I went with a 4 day split executed over 6 days. Ie. I did 2 days on, 1 day off, 2 days on 1 day off and then started the cycle again on the 7th day. This ensured I was training the same muscle group once every 6 days. It also meant that the day of the week that I worked out a particular muscle group changed by one day every week. For me, this kept it a bit more interesting as I wasn’t always doing chest on a Monday for example. However, this regime might not work well for people who aren’t flexible on what days they can go to the gym.
Abdominals were worked on my off days from the gym in a 25 minute workout in the house. I purchased an incline bench and a vertical knee raise bench specifically for this at the start of the year.
Training was performed after work at about 5.30 and sessions lasted anything up to 1 hour 30 minutes.
The table below outlines my workout. Rep ranges are approximate. “f” indicates the use of forced reps (or drop sets). Exercises that are indented and italic are indicate a superset with the previous exercise.
|
Legs
Lower Back |
Squats |
10,8,6,4f |
|
Chest
Biceps
Forearms |
Flat Bench |
10,8,6,4f |
|
Back
Rear Delts |
Weighted Chin Ups |
10,8,6,4f |
|
Shoulders
Triceps |
Behind Neck Barbell Press |
10,8,6,4f |
|
Abs |
Weighted Knee Raise |
10,10,10,10 |
Volumes appear quite high, however most of the intensity was put into the first two exercises. I found the routine worked well for me and I maintained my strength in all the exercises throughout the 6 months. I think switching the order of the first two exercises on alternate week helped keep the body guessing and also kept it more interesting for me, as did the 6 day cycle (as opposed to a normal 7 day cycle).
Cardio Workout
My cardio work was performed immediately on waking in the form of an outdoor jog. This was more difficult at the start of the year when it was cold, wet and dark, but this made it easier when the weather and daylight improved through the year.
The routine started off being performed 4 days a week over a distance of 3 miles, taking approximately 45 minutes. 6 months later, it ended up as 5 miles performed 7 days a week, but still taking 45 minutes. This shows a clear increase in fitness.

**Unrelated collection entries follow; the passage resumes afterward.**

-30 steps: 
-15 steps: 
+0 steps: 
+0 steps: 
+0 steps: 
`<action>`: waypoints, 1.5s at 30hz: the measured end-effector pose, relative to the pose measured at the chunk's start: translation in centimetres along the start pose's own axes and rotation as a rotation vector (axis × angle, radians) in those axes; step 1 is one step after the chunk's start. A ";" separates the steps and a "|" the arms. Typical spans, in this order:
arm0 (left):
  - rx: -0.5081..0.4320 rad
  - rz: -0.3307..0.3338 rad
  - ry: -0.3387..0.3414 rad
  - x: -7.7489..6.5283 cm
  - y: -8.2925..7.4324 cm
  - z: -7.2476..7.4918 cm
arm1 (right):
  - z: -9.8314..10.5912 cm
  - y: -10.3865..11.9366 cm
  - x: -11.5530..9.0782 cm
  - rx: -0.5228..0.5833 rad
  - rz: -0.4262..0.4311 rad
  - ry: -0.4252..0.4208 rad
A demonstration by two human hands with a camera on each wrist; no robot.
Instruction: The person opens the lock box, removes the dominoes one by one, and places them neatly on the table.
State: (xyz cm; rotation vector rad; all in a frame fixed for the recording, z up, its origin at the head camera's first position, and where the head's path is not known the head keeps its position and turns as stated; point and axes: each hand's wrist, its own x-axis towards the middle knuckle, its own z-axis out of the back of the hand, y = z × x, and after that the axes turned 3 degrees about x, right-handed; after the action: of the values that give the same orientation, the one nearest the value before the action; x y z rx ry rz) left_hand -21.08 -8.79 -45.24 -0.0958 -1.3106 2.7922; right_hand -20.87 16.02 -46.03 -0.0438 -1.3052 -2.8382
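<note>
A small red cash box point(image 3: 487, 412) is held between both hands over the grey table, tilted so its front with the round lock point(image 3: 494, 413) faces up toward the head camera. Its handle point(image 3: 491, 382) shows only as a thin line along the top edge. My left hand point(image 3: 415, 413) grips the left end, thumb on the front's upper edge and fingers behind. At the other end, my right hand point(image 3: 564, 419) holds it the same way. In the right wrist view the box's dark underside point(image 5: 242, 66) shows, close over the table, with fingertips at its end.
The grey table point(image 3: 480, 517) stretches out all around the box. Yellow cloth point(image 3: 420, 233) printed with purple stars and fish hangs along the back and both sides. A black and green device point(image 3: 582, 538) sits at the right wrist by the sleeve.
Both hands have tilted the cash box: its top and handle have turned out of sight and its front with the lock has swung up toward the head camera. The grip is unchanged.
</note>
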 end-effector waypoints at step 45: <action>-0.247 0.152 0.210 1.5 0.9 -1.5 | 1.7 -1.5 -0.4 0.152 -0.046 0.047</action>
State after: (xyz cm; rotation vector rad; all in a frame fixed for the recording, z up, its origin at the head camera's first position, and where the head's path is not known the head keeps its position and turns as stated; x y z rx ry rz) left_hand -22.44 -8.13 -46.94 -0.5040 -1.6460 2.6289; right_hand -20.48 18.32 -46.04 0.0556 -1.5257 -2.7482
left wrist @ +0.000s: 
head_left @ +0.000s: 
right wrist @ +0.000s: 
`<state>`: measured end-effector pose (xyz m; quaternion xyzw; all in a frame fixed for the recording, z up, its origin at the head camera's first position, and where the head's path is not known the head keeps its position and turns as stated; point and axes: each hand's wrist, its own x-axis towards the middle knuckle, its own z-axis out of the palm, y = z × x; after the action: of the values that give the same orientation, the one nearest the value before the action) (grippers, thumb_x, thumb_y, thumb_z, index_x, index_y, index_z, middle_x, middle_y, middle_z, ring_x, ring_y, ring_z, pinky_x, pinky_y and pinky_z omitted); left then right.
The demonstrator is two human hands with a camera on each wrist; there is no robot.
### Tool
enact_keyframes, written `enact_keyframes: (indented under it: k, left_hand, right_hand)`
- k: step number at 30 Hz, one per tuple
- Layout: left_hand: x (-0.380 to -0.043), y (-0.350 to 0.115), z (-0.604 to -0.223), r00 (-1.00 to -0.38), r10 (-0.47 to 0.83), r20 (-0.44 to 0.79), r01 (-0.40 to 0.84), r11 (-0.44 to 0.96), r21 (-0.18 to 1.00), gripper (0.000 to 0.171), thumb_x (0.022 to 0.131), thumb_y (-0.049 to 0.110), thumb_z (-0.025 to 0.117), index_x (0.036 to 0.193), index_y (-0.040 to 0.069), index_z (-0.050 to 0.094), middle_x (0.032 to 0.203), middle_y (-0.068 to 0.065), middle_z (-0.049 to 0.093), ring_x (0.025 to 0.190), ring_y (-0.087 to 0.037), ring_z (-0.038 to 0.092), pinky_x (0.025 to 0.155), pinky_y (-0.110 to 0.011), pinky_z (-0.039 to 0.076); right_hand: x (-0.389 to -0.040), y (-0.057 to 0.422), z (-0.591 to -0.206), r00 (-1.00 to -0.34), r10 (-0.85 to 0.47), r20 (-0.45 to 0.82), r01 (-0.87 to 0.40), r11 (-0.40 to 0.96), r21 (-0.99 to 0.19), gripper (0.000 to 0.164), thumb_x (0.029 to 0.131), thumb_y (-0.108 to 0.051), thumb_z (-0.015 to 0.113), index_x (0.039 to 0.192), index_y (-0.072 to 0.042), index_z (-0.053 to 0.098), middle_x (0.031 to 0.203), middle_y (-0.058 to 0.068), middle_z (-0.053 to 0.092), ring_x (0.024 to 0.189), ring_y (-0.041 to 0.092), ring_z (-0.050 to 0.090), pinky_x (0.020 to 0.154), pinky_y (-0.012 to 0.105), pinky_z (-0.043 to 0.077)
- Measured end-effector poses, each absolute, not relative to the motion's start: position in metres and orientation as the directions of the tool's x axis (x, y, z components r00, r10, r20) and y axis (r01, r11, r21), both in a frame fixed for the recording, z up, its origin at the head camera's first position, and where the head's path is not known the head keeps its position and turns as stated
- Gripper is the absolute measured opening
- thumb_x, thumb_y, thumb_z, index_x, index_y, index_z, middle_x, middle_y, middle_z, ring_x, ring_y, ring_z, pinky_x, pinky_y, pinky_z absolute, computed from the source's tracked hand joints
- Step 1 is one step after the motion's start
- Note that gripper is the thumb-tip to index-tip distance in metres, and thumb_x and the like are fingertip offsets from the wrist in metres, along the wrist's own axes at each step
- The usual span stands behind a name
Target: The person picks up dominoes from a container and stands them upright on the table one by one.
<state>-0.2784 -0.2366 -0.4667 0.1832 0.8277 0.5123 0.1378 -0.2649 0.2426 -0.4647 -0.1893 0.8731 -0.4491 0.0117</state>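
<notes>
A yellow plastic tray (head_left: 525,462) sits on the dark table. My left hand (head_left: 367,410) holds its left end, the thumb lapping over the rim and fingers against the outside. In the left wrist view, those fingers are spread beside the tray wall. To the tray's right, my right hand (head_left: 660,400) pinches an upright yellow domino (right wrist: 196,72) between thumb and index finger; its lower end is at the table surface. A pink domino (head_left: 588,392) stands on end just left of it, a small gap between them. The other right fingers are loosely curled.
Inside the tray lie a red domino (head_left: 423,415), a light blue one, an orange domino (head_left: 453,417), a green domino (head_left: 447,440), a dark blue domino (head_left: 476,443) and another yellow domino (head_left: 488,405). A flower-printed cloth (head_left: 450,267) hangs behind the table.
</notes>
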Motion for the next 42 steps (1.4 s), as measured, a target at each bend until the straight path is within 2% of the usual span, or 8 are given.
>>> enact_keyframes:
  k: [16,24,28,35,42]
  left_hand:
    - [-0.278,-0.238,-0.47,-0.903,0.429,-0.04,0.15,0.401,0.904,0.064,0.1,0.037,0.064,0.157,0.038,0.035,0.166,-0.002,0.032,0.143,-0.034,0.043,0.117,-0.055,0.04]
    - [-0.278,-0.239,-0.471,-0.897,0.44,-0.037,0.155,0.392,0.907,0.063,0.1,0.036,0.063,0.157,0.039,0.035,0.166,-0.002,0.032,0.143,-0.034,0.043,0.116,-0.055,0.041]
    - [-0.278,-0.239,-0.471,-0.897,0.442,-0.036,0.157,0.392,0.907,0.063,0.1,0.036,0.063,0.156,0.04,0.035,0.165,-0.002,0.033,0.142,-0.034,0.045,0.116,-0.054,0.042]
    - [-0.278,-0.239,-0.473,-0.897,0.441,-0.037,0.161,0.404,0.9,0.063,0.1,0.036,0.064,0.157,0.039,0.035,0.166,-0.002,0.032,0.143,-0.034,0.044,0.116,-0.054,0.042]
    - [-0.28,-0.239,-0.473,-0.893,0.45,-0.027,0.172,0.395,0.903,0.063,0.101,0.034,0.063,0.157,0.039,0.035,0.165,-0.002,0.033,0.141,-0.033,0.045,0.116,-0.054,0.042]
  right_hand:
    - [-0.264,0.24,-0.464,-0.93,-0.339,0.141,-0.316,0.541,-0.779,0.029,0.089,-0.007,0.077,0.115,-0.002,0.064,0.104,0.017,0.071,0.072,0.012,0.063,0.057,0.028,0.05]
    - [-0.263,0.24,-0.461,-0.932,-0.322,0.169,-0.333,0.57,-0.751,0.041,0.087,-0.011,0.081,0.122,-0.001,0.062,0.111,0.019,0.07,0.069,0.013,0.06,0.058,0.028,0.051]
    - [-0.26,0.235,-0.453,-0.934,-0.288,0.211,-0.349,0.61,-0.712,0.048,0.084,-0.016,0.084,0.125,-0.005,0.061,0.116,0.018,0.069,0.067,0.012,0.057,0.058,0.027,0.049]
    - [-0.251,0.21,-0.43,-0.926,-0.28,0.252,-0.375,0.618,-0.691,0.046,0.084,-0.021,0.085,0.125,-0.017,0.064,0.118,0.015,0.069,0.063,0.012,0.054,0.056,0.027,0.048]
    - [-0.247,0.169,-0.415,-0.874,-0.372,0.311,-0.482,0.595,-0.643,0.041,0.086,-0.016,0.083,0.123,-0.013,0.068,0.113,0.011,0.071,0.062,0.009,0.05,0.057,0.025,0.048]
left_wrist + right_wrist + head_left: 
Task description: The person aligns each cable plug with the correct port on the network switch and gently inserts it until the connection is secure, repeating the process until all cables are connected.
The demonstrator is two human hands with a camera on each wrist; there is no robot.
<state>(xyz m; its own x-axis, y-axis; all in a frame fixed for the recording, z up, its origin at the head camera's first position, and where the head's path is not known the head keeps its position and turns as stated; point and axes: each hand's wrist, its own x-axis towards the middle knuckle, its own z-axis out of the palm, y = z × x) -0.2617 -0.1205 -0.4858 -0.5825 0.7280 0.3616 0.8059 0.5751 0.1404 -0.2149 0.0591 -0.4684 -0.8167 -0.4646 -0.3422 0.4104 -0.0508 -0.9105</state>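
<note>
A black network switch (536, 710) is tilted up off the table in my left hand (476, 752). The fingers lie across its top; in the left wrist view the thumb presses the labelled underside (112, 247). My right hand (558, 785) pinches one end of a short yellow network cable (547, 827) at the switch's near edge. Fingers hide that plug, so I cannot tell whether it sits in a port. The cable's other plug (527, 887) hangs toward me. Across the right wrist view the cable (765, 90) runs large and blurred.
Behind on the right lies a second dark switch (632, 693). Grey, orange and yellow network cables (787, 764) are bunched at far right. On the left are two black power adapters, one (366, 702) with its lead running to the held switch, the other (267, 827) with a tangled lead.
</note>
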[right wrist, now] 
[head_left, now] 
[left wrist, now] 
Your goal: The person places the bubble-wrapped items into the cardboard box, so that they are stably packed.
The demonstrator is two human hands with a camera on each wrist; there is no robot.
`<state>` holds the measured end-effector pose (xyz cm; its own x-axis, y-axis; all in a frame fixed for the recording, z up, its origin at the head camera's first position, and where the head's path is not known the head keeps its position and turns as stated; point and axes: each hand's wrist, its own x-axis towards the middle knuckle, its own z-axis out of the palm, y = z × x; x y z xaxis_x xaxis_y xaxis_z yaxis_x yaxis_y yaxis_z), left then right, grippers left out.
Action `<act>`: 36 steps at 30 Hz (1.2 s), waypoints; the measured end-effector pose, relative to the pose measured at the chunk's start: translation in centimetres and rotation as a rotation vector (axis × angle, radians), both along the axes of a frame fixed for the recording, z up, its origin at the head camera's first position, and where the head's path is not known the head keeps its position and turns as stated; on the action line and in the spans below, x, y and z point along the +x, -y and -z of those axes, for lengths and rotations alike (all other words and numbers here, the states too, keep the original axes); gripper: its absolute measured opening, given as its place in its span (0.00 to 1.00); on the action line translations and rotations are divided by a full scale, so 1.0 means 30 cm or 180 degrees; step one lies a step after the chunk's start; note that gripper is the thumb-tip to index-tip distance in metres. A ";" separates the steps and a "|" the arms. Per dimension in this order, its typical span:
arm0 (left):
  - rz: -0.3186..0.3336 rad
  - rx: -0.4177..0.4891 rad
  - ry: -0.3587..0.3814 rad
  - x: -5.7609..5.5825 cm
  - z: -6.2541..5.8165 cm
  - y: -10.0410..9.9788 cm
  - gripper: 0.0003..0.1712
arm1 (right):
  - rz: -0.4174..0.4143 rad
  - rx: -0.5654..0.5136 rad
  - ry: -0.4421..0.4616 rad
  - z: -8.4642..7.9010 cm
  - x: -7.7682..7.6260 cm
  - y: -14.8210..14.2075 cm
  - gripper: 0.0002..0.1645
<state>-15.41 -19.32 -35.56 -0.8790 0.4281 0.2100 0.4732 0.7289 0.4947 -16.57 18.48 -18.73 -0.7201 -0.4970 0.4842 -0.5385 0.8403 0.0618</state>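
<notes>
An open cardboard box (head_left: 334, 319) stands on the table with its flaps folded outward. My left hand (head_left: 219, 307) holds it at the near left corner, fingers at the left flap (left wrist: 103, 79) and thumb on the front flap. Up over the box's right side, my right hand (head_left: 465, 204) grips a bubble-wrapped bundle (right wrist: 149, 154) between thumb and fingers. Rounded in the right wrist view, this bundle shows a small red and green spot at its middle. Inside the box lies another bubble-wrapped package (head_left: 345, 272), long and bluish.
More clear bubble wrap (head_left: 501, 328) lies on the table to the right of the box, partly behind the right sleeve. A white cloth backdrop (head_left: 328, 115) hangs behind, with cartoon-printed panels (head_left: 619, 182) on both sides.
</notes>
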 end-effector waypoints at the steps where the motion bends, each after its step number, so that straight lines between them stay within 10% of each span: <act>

The 45 session was split into four sections. I would jog a section and then walk for 30 seconds before starting the next section. This had the advantages of bringing the heart rate down between sections to keep it at a moderate level (important for maintaining the muscle) as well as giving me shorter stages to focus on throughout the session, which made it easier to make it through the entire routine.
The pace I ran it was slow to moderate. I ensured that I was never out of breath and used that as a warning sign that I was performing at too high a level. Some people talk about the talk test, with an adequate pace being one which you can still hold a conversation at. To be honest, I don’t know if I could hold a normal conversation at the pace I was jogging at but I understand the point – I could still talk relatively normally. Another option would be to use a heart rate monitor.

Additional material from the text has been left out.